En laboratoire, les réacteurs photochimiques ont besoin de spectres propres et prévisibles, car les photoinitiateurs ne répondent qu’à des longueurs d’onde spécifiques. Dans le cadre de la fabrication des plaques, la même règle s’applique : si vous déplacez la bande passante de 10 à 15 nm, vous verrez que la densité d’exposition change, que les bords deviennent plus flous, et que la profondeur de polymérisation varie. Les tâches qui devraient être reproductibles se transforment alors en problèmes à résoudre.
Nous avons conçu notre système de lampe à iodure de gallium pour fonctionner dans ces conditions. Elle produit une lumière stable et à bande étroite, ce qui permet une exposition reproductible, sans avoir recours aux approximations.
Ce qui est vraiment important, c’est que le spectre de la lampe corresponde à la courbe d’absorption du photoinitiateur. L’iodure de gallium concentre l’énergie autour de 365 nm, avec un contrôle spectral très précis. Ainsi, le photoinitiateur peut absorber efficacement l’énergie, ce qui garantit une polymérisation uniforme.
Vous pouvez mesurer la puissance de sortie – l’intensité maximale d’émission et la densité d’énergie de polymérisation en mJ/cm² – et ces valeurs restent stables d’une série d’expositions à l’autre. Par rapport à une lampe à vapeur de mercure à haute pression, cette lampe fonctionne à température plus basse, ce qui réduit la charge thermique sur le support, tout en maintenant une intensité stable.
Nous ajustons la géométrie du réflecteur et utilisons des revêtements dichroïques pour préserver la pureté du spectre, afin que l’exposition reste constante sur toute la surface de la plaque.

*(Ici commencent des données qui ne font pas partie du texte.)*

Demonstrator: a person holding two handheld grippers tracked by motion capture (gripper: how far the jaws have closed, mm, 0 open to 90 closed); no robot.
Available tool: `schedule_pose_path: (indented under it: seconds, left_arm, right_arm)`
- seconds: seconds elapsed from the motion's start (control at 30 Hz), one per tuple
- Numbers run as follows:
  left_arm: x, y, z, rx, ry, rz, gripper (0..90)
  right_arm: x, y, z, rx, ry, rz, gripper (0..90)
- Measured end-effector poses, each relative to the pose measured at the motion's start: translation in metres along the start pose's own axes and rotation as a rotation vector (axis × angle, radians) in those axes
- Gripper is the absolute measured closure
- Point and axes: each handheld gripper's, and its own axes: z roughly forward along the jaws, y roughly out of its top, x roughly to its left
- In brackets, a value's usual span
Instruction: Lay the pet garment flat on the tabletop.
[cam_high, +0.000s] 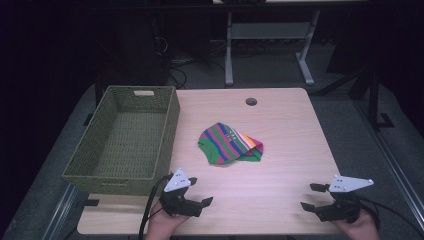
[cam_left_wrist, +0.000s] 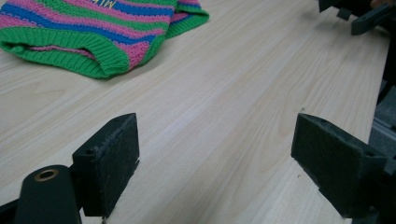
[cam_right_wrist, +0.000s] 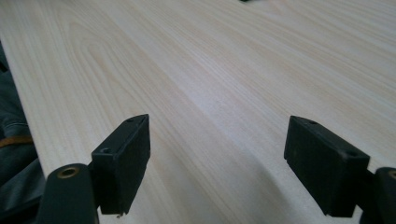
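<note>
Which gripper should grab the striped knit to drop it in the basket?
Left, probably. The left gripper, open, sits nearer the striped knit and beside the basket; the right gripper is at the far corner.

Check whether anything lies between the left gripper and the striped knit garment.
Nothing visible does. Bare tabletop runs from the open left gripper to the striped knit garment; the basket stands off to its left.

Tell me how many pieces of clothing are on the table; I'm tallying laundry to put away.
1. A striped knit garment lies crumpled near the middle of the table, right of the basket. The basket looks empty, though its near inside wall is hidden.
</note>
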Motion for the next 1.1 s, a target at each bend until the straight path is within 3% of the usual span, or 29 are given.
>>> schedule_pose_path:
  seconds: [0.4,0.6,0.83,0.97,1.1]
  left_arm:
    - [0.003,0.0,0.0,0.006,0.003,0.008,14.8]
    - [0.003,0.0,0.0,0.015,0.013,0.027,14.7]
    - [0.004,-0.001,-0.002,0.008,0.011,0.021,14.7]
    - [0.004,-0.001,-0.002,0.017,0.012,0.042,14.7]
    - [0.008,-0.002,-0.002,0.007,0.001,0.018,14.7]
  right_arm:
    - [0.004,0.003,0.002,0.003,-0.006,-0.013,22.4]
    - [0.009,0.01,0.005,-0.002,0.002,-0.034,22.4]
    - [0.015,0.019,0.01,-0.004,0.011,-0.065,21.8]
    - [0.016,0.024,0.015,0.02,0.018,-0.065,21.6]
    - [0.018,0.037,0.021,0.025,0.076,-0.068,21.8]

La fabrication des plaques dépend entièrement d’une exposition reproductible, avec des variations minimales. Notre lampe à iodure de gallium assure cette stabilité, ce qui signifie des cycles d’exposition plus courts, des marges de tolérance plus serrées, et moins de rejets dus à une exposition insuffisante ou à des écarts spectraux.
De plus, elle consomme moins d’énergie que les systèmes traditionnels à base de mercure, et sa durée de vie est plus longue – moins de remplacements, moins de temps d’arrêt. Le résultat est une qualité de plaque prévisible et des coûts opérationnels réduits pour chaque travail.
Quelques conseils pratiques : les performances du système dépendent du réflecteur, de l’alimentation électrique et de l’alignement optique. Avant l’installation, vérifiez l’écart d’arc de votre équipement, le type de connecteur et sa capacité de refroidissement.
Les lampes à iodure de gallium nécessitent une initiation précise et un contrôle stable du ballast. Un dispositif de pilotage inadapté peut raccourcir la durée de vie de la lampe et élargir son spectre. C’est pourquoi nous fournissons des ensembles de lampes, de réflecteurs et de dispositifs de pilotage compatibles entre eux, afin que la longueur d’onde, l’intensité d’émission et la densité d’énergie de polymérisation restent dans les limites prévues.